PROBLEM DETAILS:
Show the lines below where "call" occurs.

DATA SHOWN:
= Beginning of Section =

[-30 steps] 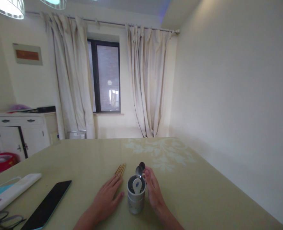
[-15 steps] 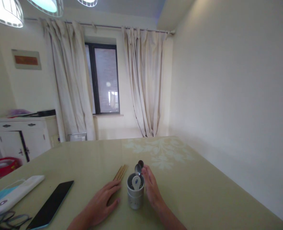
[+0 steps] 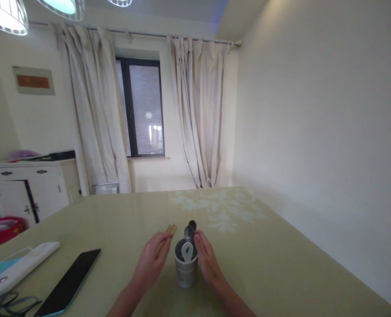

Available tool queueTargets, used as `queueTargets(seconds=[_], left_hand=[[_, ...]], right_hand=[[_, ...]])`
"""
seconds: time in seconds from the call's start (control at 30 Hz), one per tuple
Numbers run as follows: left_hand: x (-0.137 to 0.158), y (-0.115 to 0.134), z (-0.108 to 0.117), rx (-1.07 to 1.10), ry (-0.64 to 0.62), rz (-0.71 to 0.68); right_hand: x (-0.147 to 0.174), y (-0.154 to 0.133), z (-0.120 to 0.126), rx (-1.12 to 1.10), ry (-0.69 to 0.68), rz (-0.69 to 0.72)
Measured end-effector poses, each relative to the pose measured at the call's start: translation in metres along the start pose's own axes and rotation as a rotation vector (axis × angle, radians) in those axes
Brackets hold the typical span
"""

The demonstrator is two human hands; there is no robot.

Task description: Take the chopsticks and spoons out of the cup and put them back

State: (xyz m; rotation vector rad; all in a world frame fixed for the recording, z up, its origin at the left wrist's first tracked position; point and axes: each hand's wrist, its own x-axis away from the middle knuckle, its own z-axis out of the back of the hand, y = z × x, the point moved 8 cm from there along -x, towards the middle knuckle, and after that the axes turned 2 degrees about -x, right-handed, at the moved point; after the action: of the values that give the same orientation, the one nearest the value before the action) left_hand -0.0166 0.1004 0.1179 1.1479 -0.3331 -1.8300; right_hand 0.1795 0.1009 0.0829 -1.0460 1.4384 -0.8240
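A grey cylindrical utensil cup (image 3: 186, 274) stands upright on the table. In it are a white spoon (image 3: 187, 251) with a small blue mark and two dark metal spoons (image 3: 188, 232). My left hand (image 3: 151, 259), left of the cup, is closed on a bundle of thin wooden chopsticks (image 3: 171, 228), whose far ends show beyond the fingers. My right hand (image 3: 209, 262) rests along the cup's right side, fingers extended and slightly bent near the rim and spoons. Whether its hidden fingertips press on the cup is not visible.
On the left of the table (image 3: 281, 273) lie a black phone (image 3: 70, 281), a long white device (image 3: 23, 268), a blue face mask (image 3: 0, 269) and dark-framed glasses (image 3: 15, 304). A white wall (image 3: 321, 176) borders the right side.
My left hand has gone from lying flat by the chopsticks to closing around them, rising slightly and shifting right. My right hand stays beside the cup, its fingers a little more bent.
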Motion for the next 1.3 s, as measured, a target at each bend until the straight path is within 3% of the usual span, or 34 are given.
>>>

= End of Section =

RESPONSE AREA:
seconds: time in seconds from the call's start (control at 30 Hz), one per tuple
Measured end-effector poses, each relative to the pose measured at the call's start: translation in metres along the start pose's own axes and rotation as a rotation vector (axis × angle, radians) in those axes

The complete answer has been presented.